The error is the bit of what is happening to the response variable that the model can't explain. So these are things that are affecting the mortality but you haven't included in the model. Normally things you simply don't know about. e.g. it may be that having red hair (possibly as a genetic indicator) is a good predictor of mortality, but you didn't think of it, so ts not included in the model, and becomes rolled up with all the other unknowns contained in the "error" term.
Deciding what explanatory variables are included in the model (and how they are measured) is the crucial starting point for a model.
But lets' say we end up with a model in the form of:
Mortaility = Country + age + sex + ethnic group +. covid19 + underlying condition
So now you need to collect the data for these variables. For every country, you will need to get data for a sample of people, and for every person, in the sample, you will need to get the information required by the model, e.g there age on the age on the 1st January 2020, their sex etc, and this data is then fed into the statistical software to run the model.
The linear models that I am familiar with, essentially look at the strength of correlations between each of the explanatory variables to the response variable and give you a number (the coefficient) that quantifies that relationship. And in this case, you can add up the results from the explanatory variables to give a "probability of being dead"
So to make it simple I will assume that a probability of 100% is definitely being dead (percentages aren't probability but its easier to work with).
For the age variable in the model, you might get a coefficient of 0.1%. This means that for every year someone gets older there risk of being dead in that 12 month period increases by 0.1%
For sex, you might have coefficient of 3, meaning that men have a 3% greater risk of being dead than women.
If you had tested positive for COVID, that might increase your risks by 15% (coefficient of 15)
If you had an underlying condition this might increase your risks by 35% (coefficient of 35)
Each country and each ethnic group would have its own coefficients generated by the model
So if you want to work out the risk of 65 year old man, from a specific country and ethnic group, without an underlying health condition, but who had tested positive for COVID, you would add up the results.
Mortaility = Country + age + sex + ethnic group +. covid19 + underlying condition, which becomes
risk of being dead = 2 (UK) + 0.1x 65 (age) + 3(sex) + 0,2 (ethnic group) + 15(covid positive) + 0 (underlying condition)
So 2+6.5+3+0.2+15. = 26.7
This means there is about a 30% risk that a person selected randomly from the UK population with these characteristics, will be dead at the end of the 12 month period and 70% chance (risk) of him being alive.
The model gives confidence intervals around these numbers (measures of uncertainty about the results), so in practice, you would end up with numbers that look more like, a 15% to 45% chance of being dead and a 35% to 85% chance of being alive.
But you can also compare the coefficients of individual variables e.g the country variable.

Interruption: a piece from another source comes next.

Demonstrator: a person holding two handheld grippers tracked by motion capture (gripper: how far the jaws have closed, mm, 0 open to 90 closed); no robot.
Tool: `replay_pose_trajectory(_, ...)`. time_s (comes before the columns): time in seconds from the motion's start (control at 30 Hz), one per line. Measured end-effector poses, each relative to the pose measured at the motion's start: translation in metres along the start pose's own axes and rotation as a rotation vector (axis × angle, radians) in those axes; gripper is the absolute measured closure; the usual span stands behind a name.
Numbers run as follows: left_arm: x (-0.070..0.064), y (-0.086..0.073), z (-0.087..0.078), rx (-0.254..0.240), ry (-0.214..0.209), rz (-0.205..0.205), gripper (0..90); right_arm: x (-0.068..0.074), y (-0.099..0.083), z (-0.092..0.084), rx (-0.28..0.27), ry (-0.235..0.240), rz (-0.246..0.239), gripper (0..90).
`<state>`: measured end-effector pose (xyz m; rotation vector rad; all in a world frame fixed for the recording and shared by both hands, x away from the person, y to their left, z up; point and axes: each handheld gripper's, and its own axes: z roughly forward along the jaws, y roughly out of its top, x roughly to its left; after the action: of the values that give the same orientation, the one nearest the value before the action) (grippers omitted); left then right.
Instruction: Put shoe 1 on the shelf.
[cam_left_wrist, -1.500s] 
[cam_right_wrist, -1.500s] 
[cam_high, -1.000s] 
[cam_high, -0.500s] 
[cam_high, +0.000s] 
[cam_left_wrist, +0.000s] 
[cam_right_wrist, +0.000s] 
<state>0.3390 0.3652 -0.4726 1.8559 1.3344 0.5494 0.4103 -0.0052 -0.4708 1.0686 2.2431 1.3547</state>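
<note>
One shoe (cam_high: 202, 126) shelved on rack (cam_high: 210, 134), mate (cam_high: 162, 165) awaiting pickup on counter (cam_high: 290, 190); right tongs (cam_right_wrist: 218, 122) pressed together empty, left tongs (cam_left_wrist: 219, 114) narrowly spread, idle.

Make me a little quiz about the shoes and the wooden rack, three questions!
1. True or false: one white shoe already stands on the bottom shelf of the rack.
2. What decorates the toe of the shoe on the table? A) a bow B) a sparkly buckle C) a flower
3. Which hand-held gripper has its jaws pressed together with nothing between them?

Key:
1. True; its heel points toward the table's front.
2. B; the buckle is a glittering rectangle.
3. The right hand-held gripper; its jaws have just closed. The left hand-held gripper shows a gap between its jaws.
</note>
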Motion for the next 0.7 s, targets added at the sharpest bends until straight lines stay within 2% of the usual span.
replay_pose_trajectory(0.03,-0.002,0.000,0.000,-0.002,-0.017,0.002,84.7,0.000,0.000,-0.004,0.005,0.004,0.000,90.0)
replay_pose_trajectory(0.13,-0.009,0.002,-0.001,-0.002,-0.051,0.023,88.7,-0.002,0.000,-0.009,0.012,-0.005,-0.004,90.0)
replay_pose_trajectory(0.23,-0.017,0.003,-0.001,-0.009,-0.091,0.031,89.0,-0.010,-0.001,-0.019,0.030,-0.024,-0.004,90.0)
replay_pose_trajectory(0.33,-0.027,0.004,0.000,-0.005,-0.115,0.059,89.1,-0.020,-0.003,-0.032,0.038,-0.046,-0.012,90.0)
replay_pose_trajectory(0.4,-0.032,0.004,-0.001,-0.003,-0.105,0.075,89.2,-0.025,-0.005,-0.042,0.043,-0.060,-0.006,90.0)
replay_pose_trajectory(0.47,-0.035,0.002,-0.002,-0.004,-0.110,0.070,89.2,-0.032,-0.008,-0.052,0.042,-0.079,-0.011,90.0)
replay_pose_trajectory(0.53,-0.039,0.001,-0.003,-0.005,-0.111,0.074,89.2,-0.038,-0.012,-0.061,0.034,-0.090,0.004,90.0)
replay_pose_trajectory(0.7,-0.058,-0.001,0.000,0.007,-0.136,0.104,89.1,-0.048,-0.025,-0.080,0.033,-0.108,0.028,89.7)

So if the coefficient for the UK was 10 and the coefficient for Italy was 5. You could conclude that the risk of dying in the UK is double the risk of dying in Italy, after you take into account the effect of age, sex, ethnic group, underlying condition and whether a person tested positive for COVID 19.
This is also an opportunity to misrepresent the stats. If you look at the example above of doubling from 5 to 10, and look at the scale of the other coefficients, then this is an important difference between countries.
However, if the difference went from 0.005 to 0.01, this would still be doubling, but the effect is so small from either country, that you could safely disregard the differences between countries, and conclude the country you live in isn't that important in terms of living or dying from COVID-19.
I hope that makes sense, and maybe answers your question, but get back to me if all I've done is confuse you.